Training in Compassion

Training in compassion is capable of liberating in each individual practitioner a river of loving-kindness. When an individual can attain this state, burn-out is not a consequence of exposure to suffering. Whilst these skills might be thought to be a Buddhist domain they are in fact quite secular in their nature.

The Dalai Lama is unique among religious leaders in calling for a secular approach to be developed for the development of compassion. There are some hopeful initiatives which might point the way towards a new kind of economics. Within the conventional banking sector ‘ethical investment’ is a relatively well established phenomenon and is capable of attracting significant market share among investors who have a moral perception – for instance church funds and charitable endowments as well as private investors. They are yielding comparable returns to ‘mainstream’ (i.e. not ethically selected) funds. This is the message from Antoinette Hunziger-Ebneter, previous head of the Swiss stock exchange and now director of Forma Futura, an 'ethical' asset management company based in Zurich.

Microfinance Initiatives

Microfinance initiatives are another potentially 'ethical' field which is of interest to mainstream bankers. Arthur Vayloyan, Head of Investment Services at Credit Suisse described the robust growth in microfinance, which has grown exponentially in the last nine years to become a major investment portfolio for the bank with billions of francs available for lending. Microfinance consists of very small sums loaned on very short term basis (sometimes even on a daily basis) to individuals and organizations in impoverished countries.

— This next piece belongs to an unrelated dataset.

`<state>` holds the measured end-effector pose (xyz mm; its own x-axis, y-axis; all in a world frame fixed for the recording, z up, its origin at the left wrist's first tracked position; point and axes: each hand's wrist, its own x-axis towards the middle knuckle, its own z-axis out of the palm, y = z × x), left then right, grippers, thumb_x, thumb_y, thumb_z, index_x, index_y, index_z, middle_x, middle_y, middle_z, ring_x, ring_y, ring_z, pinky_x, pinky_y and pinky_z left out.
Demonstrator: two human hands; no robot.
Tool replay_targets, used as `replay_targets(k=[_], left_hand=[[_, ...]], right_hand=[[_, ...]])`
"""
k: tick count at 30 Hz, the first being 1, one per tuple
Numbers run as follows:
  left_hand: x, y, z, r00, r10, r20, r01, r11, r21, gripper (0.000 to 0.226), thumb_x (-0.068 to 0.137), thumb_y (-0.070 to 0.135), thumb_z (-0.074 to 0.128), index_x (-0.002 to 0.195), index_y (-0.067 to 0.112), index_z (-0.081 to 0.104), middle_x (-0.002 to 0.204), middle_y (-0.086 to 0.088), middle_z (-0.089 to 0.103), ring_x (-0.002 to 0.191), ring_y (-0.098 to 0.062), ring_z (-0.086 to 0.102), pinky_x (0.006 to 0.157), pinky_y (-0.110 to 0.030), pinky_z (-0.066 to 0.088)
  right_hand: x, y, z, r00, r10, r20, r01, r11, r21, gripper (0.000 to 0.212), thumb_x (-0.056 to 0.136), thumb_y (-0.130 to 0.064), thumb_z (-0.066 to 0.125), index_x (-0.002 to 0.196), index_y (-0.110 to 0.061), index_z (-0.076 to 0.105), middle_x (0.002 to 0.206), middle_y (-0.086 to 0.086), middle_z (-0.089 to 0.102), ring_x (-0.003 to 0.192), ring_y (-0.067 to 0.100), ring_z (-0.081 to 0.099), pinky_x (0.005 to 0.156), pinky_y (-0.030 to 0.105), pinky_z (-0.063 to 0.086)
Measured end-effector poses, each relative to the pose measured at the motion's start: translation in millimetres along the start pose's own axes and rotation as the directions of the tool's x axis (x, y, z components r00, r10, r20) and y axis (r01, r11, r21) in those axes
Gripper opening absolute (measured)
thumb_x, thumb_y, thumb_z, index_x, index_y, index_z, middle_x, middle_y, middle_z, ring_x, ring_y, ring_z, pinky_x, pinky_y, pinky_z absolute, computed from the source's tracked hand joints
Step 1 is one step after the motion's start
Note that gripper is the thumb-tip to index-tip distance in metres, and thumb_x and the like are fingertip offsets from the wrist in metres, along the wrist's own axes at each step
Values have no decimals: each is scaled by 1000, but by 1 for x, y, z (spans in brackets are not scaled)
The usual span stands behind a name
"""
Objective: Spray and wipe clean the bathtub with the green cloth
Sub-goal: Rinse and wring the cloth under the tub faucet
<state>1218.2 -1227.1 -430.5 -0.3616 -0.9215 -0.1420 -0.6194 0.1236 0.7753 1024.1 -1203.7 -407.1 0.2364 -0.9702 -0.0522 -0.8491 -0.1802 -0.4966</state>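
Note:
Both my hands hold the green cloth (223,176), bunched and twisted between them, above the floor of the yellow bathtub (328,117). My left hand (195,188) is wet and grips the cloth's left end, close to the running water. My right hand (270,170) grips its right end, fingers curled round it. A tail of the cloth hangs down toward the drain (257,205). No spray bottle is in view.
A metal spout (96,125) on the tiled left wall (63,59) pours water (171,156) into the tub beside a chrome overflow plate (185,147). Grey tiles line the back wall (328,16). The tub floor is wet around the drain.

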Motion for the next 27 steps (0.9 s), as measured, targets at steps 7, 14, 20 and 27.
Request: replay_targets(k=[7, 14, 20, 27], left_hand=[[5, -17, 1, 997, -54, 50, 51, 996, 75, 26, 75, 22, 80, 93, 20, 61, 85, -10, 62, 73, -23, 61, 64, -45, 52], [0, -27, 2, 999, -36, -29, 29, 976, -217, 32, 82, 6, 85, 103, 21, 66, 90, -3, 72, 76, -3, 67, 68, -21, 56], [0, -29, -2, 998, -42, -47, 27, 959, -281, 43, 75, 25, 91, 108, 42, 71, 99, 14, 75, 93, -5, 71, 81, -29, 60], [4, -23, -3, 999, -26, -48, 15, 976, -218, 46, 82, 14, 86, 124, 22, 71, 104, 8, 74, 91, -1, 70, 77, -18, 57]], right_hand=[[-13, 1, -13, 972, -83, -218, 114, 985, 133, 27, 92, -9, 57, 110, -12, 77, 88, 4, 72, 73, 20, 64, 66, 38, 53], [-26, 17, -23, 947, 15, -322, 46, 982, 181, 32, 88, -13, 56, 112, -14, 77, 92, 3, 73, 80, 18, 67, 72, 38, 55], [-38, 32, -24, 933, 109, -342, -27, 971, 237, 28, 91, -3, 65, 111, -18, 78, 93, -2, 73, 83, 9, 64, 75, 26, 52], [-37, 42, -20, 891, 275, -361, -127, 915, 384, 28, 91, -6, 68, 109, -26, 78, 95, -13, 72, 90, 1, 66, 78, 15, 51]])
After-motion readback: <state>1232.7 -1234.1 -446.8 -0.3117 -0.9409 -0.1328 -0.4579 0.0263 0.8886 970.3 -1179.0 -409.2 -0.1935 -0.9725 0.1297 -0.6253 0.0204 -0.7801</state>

Herr Vayloyan describes the immunity of microfinance to the global crisis, avoiding as it does the mainstream money markets. He goes on to describe how entrepreneurial people in very poor countries, caught between impoverishment and loan sharks now have ‘a third way’, a regular way, to fund their micro-enterprises.

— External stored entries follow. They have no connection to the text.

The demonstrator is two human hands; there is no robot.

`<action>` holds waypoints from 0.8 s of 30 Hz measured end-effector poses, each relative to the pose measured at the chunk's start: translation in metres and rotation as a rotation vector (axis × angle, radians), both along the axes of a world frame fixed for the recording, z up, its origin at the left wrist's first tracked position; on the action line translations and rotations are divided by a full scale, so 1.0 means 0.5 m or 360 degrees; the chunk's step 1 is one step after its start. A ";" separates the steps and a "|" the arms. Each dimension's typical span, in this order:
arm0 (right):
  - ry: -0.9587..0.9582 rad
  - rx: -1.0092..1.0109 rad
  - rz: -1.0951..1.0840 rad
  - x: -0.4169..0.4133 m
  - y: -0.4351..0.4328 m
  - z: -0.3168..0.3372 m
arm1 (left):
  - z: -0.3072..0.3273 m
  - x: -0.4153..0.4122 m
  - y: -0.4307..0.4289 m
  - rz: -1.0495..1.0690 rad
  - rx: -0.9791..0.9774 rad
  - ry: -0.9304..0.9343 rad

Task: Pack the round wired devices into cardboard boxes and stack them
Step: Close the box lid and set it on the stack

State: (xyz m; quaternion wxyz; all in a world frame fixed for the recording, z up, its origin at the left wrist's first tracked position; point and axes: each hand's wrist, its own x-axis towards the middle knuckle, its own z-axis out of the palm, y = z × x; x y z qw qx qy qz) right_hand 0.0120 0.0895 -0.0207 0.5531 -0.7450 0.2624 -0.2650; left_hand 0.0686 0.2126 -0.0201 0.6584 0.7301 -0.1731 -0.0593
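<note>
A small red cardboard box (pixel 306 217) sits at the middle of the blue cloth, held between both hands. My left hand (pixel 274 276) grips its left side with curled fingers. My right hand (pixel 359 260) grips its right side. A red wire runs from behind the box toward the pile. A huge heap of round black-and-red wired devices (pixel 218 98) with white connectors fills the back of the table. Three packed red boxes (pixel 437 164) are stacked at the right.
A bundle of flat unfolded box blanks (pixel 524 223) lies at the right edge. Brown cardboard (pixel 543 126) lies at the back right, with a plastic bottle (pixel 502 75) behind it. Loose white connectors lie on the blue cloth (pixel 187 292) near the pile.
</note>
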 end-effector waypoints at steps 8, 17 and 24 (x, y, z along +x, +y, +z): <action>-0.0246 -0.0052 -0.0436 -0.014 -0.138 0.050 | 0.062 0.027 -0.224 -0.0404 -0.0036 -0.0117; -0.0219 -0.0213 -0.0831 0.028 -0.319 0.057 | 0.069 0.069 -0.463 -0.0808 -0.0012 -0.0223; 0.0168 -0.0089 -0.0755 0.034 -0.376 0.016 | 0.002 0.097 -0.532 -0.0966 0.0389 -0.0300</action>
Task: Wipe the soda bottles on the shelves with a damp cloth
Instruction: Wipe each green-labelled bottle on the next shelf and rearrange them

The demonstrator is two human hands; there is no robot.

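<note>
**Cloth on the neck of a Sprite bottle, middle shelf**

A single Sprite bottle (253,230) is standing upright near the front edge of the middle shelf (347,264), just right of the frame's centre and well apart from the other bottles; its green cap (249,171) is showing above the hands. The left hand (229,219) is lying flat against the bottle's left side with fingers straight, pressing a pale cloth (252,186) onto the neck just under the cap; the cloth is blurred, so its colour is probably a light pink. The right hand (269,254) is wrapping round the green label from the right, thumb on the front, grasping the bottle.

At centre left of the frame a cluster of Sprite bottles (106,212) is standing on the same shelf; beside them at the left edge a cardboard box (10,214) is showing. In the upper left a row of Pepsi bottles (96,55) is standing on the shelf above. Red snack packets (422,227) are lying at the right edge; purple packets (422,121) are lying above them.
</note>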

Closing Session with the Dalai Lama

Inevitably the last word is left to the Dalai Lama, and all eyes are on him at the closing session. His radiant humor and sparkling intelligence has filled the great hall for three days. The sense of respect for him is maybe not astonishing, given his background, yet for each and every person in that room it is impossible not to be moved by his presence.

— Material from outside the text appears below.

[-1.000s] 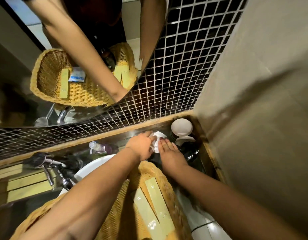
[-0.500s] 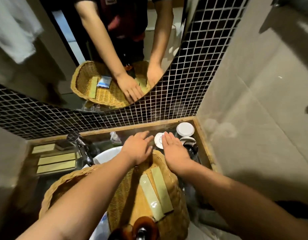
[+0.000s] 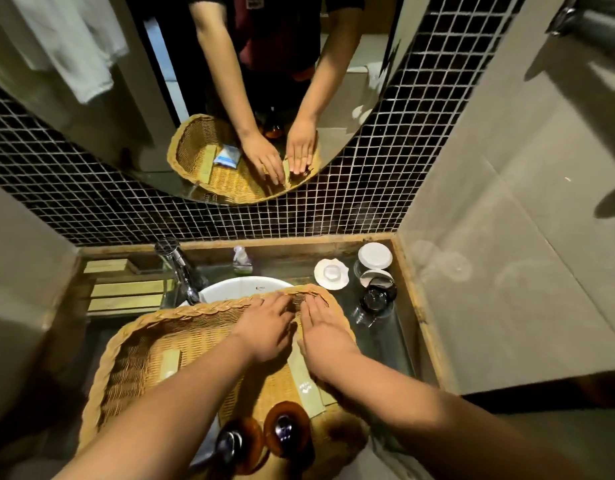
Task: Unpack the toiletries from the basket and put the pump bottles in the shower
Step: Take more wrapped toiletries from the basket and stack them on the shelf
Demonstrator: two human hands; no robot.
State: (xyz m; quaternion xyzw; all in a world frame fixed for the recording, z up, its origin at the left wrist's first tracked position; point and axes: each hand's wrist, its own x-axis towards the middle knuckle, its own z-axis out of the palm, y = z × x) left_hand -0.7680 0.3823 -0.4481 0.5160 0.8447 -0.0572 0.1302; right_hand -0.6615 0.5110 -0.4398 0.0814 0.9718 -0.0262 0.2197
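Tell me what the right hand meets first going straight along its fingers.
Probably the far rim of the wicker basket, just ahead of the right hand; the white dish lies beyond it. Height over the rim unclear.

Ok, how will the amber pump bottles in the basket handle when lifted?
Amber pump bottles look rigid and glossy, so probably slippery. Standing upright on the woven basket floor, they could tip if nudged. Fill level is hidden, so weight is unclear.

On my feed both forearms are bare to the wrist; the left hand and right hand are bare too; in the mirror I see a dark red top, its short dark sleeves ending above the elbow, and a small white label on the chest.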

His frequent questions and pithy interventions have enlivened every presentation and several times he has had the whole room in uproarious laughter. Many questions are left in the air, but a sense of purpose and optimism prevails, despite this conference being but the first step of a tremendous journey to find a new economics which encourages more holistic values.

The Role of Buddhism

The Dalai Lama is asked about the apparent central role in this debate which Buddhism appears to hold. He refutes this. 'Buddhism' according to the Dalai Lama, 'is but one of a number of religions. Different dispositions require different approaches.' He believes that a religion-based approach to economic problems is not in itself a panacea. 'Non-believers including many scientists are also part of the greater society. Therefore, training methods for practices which encourage empathy and altruism must be secularized in order to reach all people. Maybe some of these practices originate in Buddhism, because Buddhist science is very detailed about emotion.'

The Dalai Lama tells us that 'no man and no woman wants the problems caused by no-compassion'. These problems are caused by ignorance and by what he calls 'forget-inner-value'. 'In the end, it doesn't matter if you think all religion is bad.' says the Dalai Lama 'Just be a more kind person’. 'Overcome ignorance and find better inner values so that the mental stress may reduce and more happiness result. This is our work isn't it?'

Rod Nelson, April 2010 - all copyrights Rod Nelson

(Headings were added by artelino for better readability on the web.)